● **WHAT THE TASK REQUIRES**
Your answer must be a single number: the count of lines in the records below that include the string "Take".

⁂

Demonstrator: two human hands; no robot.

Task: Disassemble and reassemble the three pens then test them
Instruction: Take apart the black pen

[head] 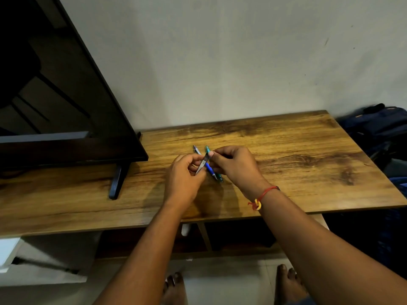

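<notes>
Left hand (182, 175) and right hand (235, 164) pinch opposite ends of the dark pen (203, 163), held over the blue pen (210, 169) and green pen (207, 149) lying on the worktop (286, 172). Risk: pulled apart midair, a spring or refill could drop and roll off.

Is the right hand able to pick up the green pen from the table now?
Likely not at once: the right hand pinches the grey pen. The green pen lies close below it, nothing else between.

Head cam, downward, near table (286, 183)
</notes>
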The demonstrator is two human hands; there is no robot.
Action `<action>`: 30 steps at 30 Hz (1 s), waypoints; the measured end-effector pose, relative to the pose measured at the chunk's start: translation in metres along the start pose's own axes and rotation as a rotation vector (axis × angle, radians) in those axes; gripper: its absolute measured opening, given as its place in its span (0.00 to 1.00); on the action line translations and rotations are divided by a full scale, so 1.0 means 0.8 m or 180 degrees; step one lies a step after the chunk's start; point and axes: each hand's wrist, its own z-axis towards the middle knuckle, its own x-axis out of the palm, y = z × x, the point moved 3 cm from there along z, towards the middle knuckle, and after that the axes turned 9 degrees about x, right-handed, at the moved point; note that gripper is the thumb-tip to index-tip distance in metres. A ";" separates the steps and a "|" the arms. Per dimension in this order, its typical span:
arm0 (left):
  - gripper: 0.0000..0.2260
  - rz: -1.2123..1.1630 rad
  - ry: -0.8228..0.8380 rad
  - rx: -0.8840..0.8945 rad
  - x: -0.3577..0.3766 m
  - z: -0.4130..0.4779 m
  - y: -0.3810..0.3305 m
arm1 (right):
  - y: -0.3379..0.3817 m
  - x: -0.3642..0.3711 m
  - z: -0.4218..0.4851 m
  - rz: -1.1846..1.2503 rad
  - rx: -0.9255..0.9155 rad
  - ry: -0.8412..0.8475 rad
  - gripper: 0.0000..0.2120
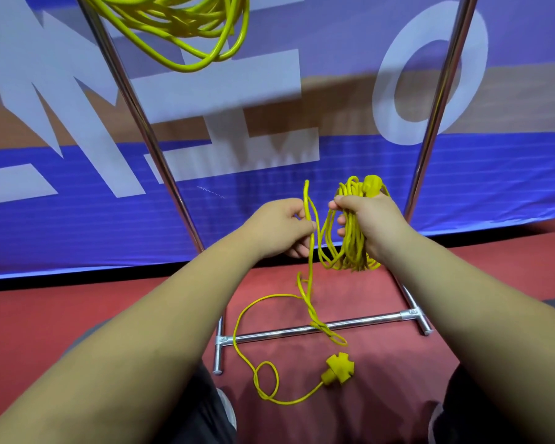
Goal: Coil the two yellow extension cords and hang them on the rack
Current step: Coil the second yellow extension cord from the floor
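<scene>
Red floor point(77, 315); blue lettered banner point(77, 225) behind chrome rack point(151, 149). Right hand point(372, 219) grips yellow cord bundle point(353, 248); left hand point(279, 225) pinches its trailing strand point(310, 251).

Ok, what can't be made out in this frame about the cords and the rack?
Head view:
- Hung cord: cut by the top edge; its support is unseen.
- Rack: top out of frame.
- Bundle: right hand covers its middle; loop count unclear.
- Loose cord: left hand hides part of it.
</scene>
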 end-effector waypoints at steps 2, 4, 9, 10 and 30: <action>0.06 -0.0058 -0.0132 -0.0020 -0.004 0.002 0.000 | -0.001 0.000 -0.001 -0.0011 0.0150 0.0120 0.09; 0.08 -0.0093 -0.0203 -0.0013 -0.007 0.004 0.001 | -0.004 0.002 0.001 0.0075 0.0340 0.0244 0.12; 0.13 0.0037 -0.0454 0.0012 -0.008 0.004 0.006 | -0.015 0.005 0.008 0.0469 0.0802 0.0342 0.07; 0.12 0.0117 -0.0468 0.0026 -0.007 0.003 0.006 | -0.018 0.006 0.008 0.0501 0.0836 0.0375 0.06; 0.15 0.0060 0.0971 0.0172 0.020 -0.013 0.013 | -0.014 0.019 0.003 0.0678 0.0805 0.0443 0.08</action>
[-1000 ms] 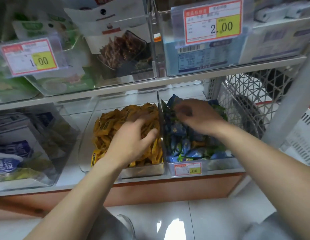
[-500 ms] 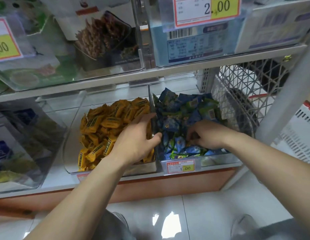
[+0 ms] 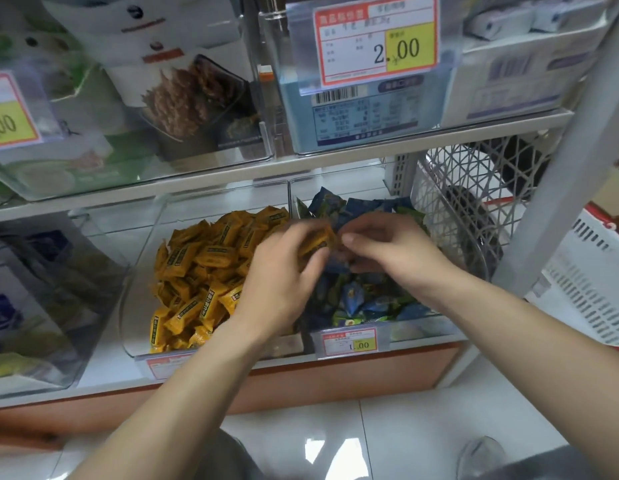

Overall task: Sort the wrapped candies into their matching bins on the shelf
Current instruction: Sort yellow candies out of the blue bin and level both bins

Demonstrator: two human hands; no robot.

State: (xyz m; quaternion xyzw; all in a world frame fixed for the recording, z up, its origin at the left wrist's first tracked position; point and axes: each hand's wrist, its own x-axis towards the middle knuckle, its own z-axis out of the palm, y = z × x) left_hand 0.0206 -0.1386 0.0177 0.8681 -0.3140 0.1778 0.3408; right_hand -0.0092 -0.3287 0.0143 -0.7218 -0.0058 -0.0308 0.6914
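The left hand (image 3: 280, 271) pinches one yellow candy (image 3: 316, 241) just above the blue candies (image 3: 353, 299) (the yellow pile (image 3: 197, 268) lies left of this grip). The right hand (image 3: 394, 251) curls just beside it; if it holds anything, I cannot tell.

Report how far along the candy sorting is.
Mostly done by the look: yellow candies fill the left bin, blue candies the right bin. In hand: the left hand pinches one yellow candy between the bins, right hand beside it, grip unclear. Remaining: drop it in the left bin; buried strays cannot be ruled out.
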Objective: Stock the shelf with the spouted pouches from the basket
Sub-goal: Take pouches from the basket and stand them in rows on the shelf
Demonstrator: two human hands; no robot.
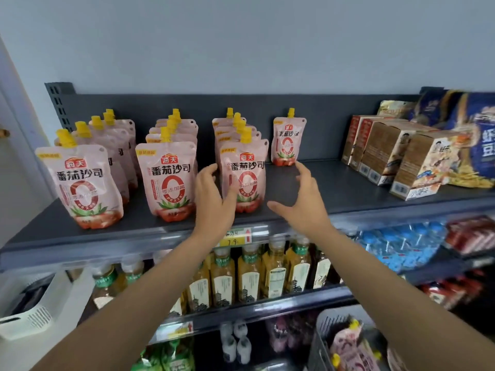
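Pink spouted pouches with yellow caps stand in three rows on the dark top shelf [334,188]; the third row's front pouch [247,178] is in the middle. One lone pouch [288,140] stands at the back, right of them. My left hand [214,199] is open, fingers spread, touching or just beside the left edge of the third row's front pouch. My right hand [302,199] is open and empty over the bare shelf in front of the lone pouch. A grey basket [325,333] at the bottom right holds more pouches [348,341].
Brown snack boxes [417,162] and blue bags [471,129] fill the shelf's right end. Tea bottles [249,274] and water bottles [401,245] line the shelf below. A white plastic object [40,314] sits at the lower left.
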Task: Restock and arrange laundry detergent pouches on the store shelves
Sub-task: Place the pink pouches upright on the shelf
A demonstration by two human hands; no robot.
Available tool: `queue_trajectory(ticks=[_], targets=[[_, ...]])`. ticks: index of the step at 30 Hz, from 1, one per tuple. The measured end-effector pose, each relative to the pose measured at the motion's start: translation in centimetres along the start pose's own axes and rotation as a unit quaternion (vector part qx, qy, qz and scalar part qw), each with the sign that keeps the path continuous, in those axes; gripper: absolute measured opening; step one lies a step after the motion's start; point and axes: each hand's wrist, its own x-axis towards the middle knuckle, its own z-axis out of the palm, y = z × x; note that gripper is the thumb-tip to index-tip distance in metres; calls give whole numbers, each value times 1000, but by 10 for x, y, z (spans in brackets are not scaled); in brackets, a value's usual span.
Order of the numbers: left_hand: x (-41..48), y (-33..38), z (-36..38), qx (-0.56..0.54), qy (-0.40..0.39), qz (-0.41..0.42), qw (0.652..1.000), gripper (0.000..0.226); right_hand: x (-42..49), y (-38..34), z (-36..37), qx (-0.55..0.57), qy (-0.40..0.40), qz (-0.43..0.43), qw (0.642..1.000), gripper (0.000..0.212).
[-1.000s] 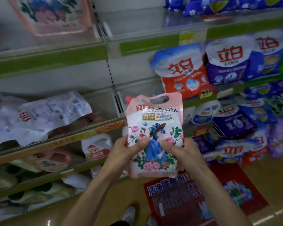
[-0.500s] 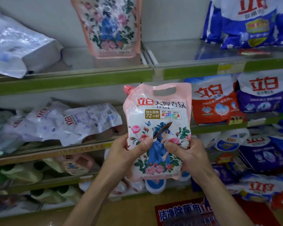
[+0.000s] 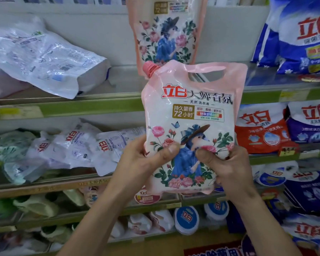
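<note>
Store shelving fills the view. Nearest, your left hand (image 3: pixel 146 163) and right hand (image 3: pixel 227 169) clamp the lower sides of the pink pouch (image 3: pixel 190 122), thumbs pressed on its front. You hold it upright, long axis vertical, spout at upper left. Beyond and above it a matching pouch (image 3: pixel 166 32) stands on the upper shelf (image 3: pixel 100 106), its top cut off. The free space beside that one lies nearer your left hand. Fingers behind the pouch are hidden.

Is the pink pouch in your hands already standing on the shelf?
No, both the left hand and right hand hold the pink pouch up in front of the shelf.
</note>
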Motion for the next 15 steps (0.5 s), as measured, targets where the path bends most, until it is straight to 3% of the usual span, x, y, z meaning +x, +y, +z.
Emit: queue_trajectory(ticks=[15], targets=[[51, 65, -39, 0, 12, 78, 997, 26, 68, -61, 45, 11, 25, -64, 998, 15]])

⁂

● **EXPECTED OUTPUT**
2